Thanks to the extreme sensitivity of the Pan-STARRS 1 (PS1) wide-field telescope on Haleakala, Maui, the unique heat signature of the newborn planet stood out against a massive field of data. This prompted astronomers to do follow-up observations - observations which show that PSO J318.5-22 is all by itself, drifting in space - with no host star or orbit to speak of.

The Lonely Planet. Credit: N. Metcalfe & Pan-STARRS 1 Science Consortium

"We have never before seen an object free-floating in space that looks like this," said team leader Dr. Michael Liu of the Institute for Astronomy at the University of Hawaii at Manoa. "It has all the characteristics of young planets found around other stars, but it is drifting out there all alone. I had often wondered if such solitary objects exist, and now we know they do."

But finding undiscovered planets isn't exactly hot news. For the last ten years researchers have been swatting extrasolar orbs out of the starry sky like mosquitoes before moonrise.

Through techniques like the transit method and measuring stellar wobble, astronomers have identified about a thousand new worlds; yet only a very tiny few have been directly imaged.

What all of these alien worlds have in common is a parent star: a young star of less than 200 million years old. What makes PSO J318.5-22 so unique is its resemblance to these other planets in respect to energy output, color and size. The one exception is that it is probably the lowest-mass free-floating object known. "Planets found by direct imaging are incredibly hard to study, since they are right next to their much brighter host stars," said Dr. Niall Deacon of the Max Planck Institute for Astronomy in Germany and a co-author of the study. "PSO J318.5-22 is not orbiting a star so it will be much easier for us to study. It is going to provide a wonderful view into the inner workings of gas-giant planets like Jupiter shortly after their birth."

The lonely planet was discovered during a search for failed stars, more commonly known as brown dwarfs.
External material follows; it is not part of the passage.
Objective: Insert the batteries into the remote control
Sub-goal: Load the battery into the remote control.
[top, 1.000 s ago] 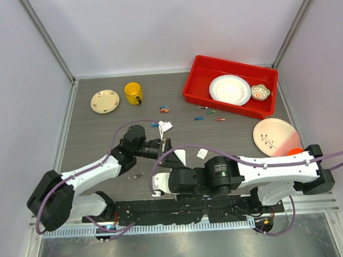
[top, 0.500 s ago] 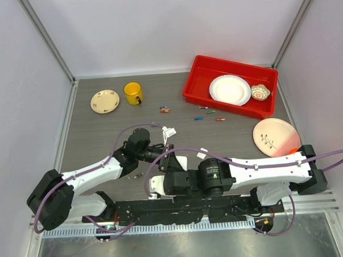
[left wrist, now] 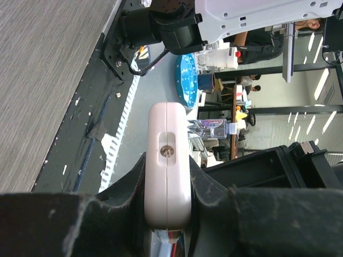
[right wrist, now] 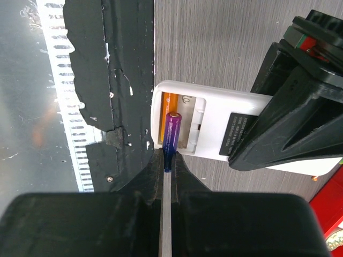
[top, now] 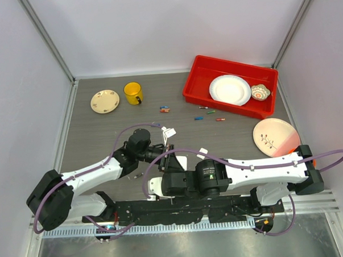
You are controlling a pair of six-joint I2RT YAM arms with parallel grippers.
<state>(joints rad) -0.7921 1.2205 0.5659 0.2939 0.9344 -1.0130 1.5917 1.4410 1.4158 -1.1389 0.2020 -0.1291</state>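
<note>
Since a second ago, right arm (top: 258,169) is being shifted left and remote control (right wrist: 214,128) is being drawn nearer the bases. Remote control is being clamped by left gripper (left wrist: 168,184) over the near edge of the table (top: 103,137). A purple battery (right wrist: 172,134) is being pinched by right gripper (right wrist: 168,160) at the open bay, beside a seated orange battery (right wrist: 165,112).

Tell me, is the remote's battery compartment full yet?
Not yet. On the remote control the compartment is open: one orange battery lies inside, and the right gripper holds a purple battery at the next slot.
</note>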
Because of their "cool" nature, these not-quite stars are intrinsically faint and emit a red signature. Through the use of the PS1 telescope, Liu and the research team were able to accumulate images taken with a camera sensitive enough to pick up the red signature of a brown dwarf.

To the eye of the camera, PSO J318.5-22 stood out against the information like a solitary ruby. To give you an idea of how much data needs to be sorted through to find just one blip on the proverbial planetary radar, imagine the equivalent of 60,000 iPhone photos taken every night for 730 nights. The total dataset to date is about 4,000 terabytes. That digital sum equates to even more than all the movies ever made, all the books ever published and all the music albums ever released!

"We often describe looking for rare celestial objects as akin to searching for a needle in a haystack," said Dr. Eugene Magnier of the Institute for Astronomy at the University of Hawaii at Manoa and a co-author of the study. "So we decided to search the biggest haystack that exists in astronomy, the dataset from PS1."

Artist's conception of PSO J318.5-22. (Credit: MPIA/V. Ch. Quetz)

However, this wasn't a one night stand. Not only did the team follow up the PS1 discovery with several other telescopes at Mauna Kea, they regularly monitored the position of PSO J318.5-22 over two years with the Canada-France-Hawaii Telescope.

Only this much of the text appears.